:: AIM OF THE TASK ::
Write the entries out again. Every character must match.

(RECORDS SUPPLIED begins)

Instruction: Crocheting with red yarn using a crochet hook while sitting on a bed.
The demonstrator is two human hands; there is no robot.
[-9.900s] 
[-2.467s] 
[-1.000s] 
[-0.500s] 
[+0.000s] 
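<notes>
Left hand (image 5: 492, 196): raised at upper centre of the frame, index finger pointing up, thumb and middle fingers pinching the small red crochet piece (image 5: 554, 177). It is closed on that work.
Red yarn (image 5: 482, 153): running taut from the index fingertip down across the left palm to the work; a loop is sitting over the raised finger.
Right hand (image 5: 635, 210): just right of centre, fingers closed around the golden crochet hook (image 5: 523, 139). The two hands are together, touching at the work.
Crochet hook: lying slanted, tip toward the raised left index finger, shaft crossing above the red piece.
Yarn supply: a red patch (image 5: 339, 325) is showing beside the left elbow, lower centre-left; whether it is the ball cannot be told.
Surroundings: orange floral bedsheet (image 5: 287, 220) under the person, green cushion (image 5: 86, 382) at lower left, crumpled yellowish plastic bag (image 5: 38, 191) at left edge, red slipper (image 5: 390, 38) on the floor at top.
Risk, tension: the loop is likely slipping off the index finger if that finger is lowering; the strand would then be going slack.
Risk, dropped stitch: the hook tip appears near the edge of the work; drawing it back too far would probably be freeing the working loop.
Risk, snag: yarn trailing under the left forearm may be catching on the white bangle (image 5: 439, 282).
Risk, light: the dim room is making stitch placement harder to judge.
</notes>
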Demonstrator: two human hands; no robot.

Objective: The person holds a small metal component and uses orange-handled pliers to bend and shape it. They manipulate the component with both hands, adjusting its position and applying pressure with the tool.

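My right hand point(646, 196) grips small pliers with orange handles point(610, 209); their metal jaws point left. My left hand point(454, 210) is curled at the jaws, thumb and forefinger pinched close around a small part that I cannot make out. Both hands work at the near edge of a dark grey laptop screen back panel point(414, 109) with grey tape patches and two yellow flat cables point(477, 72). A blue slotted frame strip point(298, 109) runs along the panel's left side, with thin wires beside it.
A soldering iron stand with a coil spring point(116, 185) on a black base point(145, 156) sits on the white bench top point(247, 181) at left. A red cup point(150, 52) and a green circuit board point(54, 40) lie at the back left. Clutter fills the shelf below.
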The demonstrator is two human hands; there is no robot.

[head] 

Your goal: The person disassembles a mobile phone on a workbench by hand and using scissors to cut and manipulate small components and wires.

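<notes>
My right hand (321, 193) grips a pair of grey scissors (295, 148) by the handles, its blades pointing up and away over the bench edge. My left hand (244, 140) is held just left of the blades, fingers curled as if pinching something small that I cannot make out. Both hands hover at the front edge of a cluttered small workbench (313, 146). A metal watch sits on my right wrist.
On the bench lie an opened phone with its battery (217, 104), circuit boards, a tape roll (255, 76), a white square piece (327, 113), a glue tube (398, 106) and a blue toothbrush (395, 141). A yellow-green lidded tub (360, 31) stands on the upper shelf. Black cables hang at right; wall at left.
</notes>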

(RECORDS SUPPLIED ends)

:: ANSWER SECTION ::
Instruction: Crocheting with red yarn using a crochet hook while sitting on a bed.
The demonstrator is two human hands; there is no robot.
[-9.900s] 
[-2.467s] 
[-1.000s] 
[-0.500s] 
[+0.000s] 
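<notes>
Left hand (image 5: 492, 196): raised at upper centre of the frame, index finger pointing up, thumb and middle fingers pinching the small red crochet piece (image 5: 554, 177). It is closed on that work.
Red yarn (image 5: 482, 153): running taut from the index fingertip down across the left palm to the work; a loop is sitting over the raised finger.
Right hand (image 5: 635, 210): just right of centre, fingers closed around the golden crochet hook (image 5: 523, 139). The two hands are together, touching at the work.
Crochet hook: lying slanted, tip toward the raised left index finger, shaft crossing above the red piece.
Yarn supply: a red patch (image 5: 339, 325) is showing beside the left elbow, lower centre-left; whether it is the ball cannot be told.
Surroundings: orange floral bedsheet (image 5: 287, 220) under the person, green cushion (image 5: 86, 382) at lower left, crumpled yellowish plastic bag (image 5: 38, 191) at left edge, red slipper (image 5: 390, 38) on the floor at top.
Risk, tension: the loop is likely slipping off the index finger if that finger is lowering; the strand would then be going slack.
Risk, dropped stitch: the hook tip appears near the edge of the work; drawing it back too far would probably be freeing the working loop.
Risk, snag: yarn trailing under the left forearm may be catching on the white bangle (image 5: 439, 282).
Risk, light: the dim room is making stitch placement harder to judge.
</notes>
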Demonstrator: two human hands; no robot.

Objective: The person holds a small metal component and uses orange-handled pliers to bend and shape it. They manipulate the component with both hands, adjusting its position and applying pressure with the tool.

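My right hand point(646, 196) grips small pliers with orange handles point(610, 209); their metal jaws point left. My left hand point(454, 210) is curled at the jaws, thumb and forefinger pinched close around a small part that I cannot make out. Both hands work at the near edge of a dark grey laptop screen back panel point(414, 109) with grey tape patches and two yellow flat cables point(477, 72). A blue slotted frame strip point(298, 109) runs along the panel's left side, with thin wires beside it.
A soldering iron stand with a coil spring point(116, 185) on a black base point(145, 156) sits on the white bench top point(247, 181) at left. A red cup point(150, 52) and a green circuit board point(54, 40) lie at the back left. Clutter fills the shelf below.
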The demonstrator is two human hands; there is no robot.

[head] 

Your goal: The person disassembles a mobile phone on a workbench by hand and using scissors to cut and manipulate small components and wires.

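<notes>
My right hand (321, 193) grips a pair of grey scissors (295, 148) by the handles, its blades pointing up and away over the bench edge. My left hand (244, 140) is held just left of the blades, fingers curled as if pinching something small that I cannot make out. Both hands hover at the front edge of a cluttered small workbench (313, 146). A metal watch sits on my right wrist.
On the bench lie an opened phone with its battery (217, 104), circuit boards, a tape roll (255, 76), a white square piece (327, 113), a glue tube (398, 106) and a blue toothbrush (395, 141). A yellow-green lidded tub (360, 31) stands on the upper shelf. Black cables hang at right; wall at left.
</notes>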

This output is complete as it stands.